-- Instructions to follow --
Starting with the line that contains "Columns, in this" and stopping after the line that contains "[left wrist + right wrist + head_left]", return each line below exactly as written, with no others.

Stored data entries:
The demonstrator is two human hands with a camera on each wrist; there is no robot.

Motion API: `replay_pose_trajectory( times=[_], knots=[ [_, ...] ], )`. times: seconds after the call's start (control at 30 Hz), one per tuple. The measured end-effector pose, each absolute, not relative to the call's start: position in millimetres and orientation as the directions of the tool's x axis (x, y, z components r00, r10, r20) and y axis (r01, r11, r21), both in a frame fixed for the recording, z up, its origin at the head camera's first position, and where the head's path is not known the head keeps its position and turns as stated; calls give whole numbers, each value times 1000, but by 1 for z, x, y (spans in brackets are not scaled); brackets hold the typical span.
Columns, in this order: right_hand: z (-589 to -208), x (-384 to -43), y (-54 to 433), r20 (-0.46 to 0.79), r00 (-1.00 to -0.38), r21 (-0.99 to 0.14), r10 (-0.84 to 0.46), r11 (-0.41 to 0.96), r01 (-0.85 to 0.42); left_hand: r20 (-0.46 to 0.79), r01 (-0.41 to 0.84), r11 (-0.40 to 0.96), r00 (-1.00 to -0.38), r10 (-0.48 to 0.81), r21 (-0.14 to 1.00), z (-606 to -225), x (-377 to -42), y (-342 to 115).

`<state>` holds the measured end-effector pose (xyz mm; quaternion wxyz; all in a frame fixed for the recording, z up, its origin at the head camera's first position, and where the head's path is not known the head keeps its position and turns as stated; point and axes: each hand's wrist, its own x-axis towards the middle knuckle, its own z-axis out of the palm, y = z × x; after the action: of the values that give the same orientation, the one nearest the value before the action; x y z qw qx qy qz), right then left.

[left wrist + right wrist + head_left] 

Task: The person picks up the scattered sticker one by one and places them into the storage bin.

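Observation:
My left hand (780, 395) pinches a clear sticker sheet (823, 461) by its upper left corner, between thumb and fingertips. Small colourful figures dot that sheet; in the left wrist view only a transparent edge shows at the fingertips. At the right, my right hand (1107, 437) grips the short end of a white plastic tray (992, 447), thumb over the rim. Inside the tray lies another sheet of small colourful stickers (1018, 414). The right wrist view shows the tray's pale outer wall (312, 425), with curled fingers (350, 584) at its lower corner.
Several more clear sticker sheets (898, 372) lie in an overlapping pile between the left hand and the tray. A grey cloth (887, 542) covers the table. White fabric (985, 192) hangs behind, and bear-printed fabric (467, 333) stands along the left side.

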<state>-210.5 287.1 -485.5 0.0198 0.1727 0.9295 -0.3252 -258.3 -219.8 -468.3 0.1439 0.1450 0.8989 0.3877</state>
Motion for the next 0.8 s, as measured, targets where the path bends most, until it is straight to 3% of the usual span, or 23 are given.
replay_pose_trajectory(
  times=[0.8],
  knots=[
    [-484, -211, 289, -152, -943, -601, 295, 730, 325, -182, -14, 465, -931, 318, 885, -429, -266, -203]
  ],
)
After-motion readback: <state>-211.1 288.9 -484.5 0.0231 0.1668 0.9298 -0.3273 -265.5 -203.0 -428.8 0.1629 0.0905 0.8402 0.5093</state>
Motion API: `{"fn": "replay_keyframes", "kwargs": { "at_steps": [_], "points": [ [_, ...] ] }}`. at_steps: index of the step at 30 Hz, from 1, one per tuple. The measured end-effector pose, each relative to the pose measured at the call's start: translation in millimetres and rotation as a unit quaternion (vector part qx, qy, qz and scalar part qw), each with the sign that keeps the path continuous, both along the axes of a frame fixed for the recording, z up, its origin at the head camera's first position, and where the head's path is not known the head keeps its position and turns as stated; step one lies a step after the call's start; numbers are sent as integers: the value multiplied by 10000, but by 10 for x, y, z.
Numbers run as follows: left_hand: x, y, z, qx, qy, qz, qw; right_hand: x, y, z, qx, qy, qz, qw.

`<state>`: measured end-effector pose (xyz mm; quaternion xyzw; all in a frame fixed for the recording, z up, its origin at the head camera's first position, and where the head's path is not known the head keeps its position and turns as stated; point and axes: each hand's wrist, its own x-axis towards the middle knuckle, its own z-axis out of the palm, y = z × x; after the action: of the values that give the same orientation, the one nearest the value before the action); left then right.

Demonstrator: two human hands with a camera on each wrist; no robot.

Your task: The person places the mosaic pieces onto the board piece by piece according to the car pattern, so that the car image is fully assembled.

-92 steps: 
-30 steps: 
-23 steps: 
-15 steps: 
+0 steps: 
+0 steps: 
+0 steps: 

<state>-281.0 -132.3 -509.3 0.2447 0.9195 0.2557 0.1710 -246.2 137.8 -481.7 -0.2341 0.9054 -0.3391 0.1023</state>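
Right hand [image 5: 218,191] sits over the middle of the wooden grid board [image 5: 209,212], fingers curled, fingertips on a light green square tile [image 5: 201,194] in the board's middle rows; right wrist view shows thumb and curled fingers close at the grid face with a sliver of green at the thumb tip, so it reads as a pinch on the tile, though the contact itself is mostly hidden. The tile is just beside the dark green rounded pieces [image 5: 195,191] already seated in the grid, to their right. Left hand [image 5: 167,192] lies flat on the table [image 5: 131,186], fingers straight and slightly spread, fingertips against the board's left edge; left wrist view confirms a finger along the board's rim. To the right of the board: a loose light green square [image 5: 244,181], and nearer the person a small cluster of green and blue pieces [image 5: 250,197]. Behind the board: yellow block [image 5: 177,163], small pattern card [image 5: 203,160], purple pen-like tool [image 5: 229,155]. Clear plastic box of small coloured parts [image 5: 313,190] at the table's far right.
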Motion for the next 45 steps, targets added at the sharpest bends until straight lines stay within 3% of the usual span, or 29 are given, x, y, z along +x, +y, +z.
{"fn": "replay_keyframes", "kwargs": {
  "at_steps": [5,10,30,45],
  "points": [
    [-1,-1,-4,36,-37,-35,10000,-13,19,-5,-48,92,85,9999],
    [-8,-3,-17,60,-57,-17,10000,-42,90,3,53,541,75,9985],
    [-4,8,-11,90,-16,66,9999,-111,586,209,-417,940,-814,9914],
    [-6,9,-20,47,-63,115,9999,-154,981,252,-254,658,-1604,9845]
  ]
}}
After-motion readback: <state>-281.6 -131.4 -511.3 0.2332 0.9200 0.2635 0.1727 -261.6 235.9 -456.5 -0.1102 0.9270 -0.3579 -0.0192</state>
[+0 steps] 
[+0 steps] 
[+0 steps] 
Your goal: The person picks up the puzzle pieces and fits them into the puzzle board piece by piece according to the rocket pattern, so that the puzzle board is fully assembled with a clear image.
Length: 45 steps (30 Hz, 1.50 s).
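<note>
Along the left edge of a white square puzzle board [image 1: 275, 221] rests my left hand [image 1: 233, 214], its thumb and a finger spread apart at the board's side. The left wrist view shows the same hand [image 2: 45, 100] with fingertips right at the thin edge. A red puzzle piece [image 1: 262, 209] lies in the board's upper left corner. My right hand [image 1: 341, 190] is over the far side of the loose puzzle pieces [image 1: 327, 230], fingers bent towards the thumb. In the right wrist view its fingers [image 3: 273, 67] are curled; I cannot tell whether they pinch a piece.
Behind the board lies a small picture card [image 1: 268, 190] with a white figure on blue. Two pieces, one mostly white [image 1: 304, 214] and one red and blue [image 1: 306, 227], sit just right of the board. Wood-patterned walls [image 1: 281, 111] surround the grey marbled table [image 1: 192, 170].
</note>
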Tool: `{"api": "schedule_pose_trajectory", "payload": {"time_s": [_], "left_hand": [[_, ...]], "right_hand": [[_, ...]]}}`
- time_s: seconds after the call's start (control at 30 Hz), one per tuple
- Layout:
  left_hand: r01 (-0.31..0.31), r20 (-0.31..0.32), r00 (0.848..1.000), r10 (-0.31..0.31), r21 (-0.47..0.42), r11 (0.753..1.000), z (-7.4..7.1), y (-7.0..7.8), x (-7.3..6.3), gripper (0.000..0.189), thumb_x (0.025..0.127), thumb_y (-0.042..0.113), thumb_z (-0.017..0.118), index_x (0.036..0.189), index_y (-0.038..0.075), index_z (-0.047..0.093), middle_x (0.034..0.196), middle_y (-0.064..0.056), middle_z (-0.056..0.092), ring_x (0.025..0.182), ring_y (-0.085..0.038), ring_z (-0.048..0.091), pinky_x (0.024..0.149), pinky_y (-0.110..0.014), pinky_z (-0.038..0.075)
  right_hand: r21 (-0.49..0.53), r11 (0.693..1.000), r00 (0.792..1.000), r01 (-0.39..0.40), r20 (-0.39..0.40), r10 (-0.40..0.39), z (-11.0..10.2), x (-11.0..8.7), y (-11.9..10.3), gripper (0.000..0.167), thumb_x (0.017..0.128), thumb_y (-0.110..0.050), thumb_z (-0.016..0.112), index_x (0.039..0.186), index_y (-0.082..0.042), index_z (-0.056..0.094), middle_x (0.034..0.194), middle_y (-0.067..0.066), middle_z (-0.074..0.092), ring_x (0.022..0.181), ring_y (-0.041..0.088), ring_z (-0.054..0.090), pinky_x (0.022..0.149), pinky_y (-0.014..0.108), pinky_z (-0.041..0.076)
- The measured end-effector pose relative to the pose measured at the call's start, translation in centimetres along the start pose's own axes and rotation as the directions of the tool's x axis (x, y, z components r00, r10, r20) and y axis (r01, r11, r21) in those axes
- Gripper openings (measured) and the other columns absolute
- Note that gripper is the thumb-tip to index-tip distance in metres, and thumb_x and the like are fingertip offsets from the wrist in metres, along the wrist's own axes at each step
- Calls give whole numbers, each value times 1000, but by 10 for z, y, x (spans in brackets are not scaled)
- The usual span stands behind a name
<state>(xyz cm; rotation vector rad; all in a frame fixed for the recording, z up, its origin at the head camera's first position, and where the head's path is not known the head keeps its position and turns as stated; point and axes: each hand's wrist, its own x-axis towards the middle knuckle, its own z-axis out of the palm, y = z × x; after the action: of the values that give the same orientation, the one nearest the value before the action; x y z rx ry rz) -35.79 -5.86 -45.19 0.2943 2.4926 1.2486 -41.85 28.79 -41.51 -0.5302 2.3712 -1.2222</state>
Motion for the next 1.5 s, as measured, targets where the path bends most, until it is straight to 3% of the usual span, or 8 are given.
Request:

-- Task solution --
Columns, in this order: right_hand: z (-589 to -208), x (-384 to -43), y (-54 to 433), r20 (-0.46 to 0.79), r00 (-1.00 to -0.38), r21 (-0.99 to 0.14), r10 (-0.84 to 0.46), r11 (-0.41 to 0.96), r01 (-0.85 to 0.42); left_hand: r20 (-0.46 to 0.79), r01 (-0.41 to 0.84), r11 (-0.40 to 0.96), r00 (-1.00 to -0.38), r10 (-0.48 to 0.81), r21 (-0.14 to 1.00), z (-606 to -225), x (-377 to -42), y (-342 to 115).

`<state>` holds the measured end-effector pose (xyz mm; quaternion wxyz; all in a frame fixed for the recording, z up, its origin at the head camera's first position, and where the head's path is not known the head keeps its position and turns as stated; point and axes: each hand's wrist, its own x-axis towards the middle knuckle, its own z-axis out of the palm, y = z × x; after the action: of the values that give the same orientation, the one nearest the value before the action; x y z qw qx qy qz), right then left.

[left wrist + right wrist + head_left] 

This finishes the answer to the exercise.